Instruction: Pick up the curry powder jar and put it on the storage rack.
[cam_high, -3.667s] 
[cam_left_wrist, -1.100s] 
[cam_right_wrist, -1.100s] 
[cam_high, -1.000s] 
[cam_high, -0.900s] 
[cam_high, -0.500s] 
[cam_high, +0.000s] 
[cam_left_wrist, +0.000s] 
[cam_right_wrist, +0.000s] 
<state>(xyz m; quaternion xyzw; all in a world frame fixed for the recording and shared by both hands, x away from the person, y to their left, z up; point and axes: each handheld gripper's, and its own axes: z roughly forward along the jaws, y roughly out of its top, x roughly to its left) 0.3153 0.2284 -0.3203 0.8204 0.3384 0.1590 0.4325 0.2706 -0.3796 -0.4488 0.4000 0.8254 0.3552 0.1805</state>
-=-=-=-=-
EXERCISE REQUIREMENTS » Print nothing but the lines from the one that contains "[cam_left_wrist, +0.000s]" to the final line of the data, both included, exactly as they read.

OUTPUT OF THE TASK »
[cam_left_wrist, +0.000s] 
[cam_right_wrist, +0.000s] 
<state>(xyz m; quaternion xyzw; all in a world frame fixed for the recording and shared by both hands, x away from the person, y to their left, z up; point and axes: each handheld gripper's, and its own axes: z roughly forward along the jaws, y roughly out of its top, x roughly to its left) 0.3153 0.2284 -0.3203 0.8204 0.3384 0.1590 0.4325 0.2706 -0.3796 -0.4488 0.4000 0.8254 0.3552 0.1805</state>

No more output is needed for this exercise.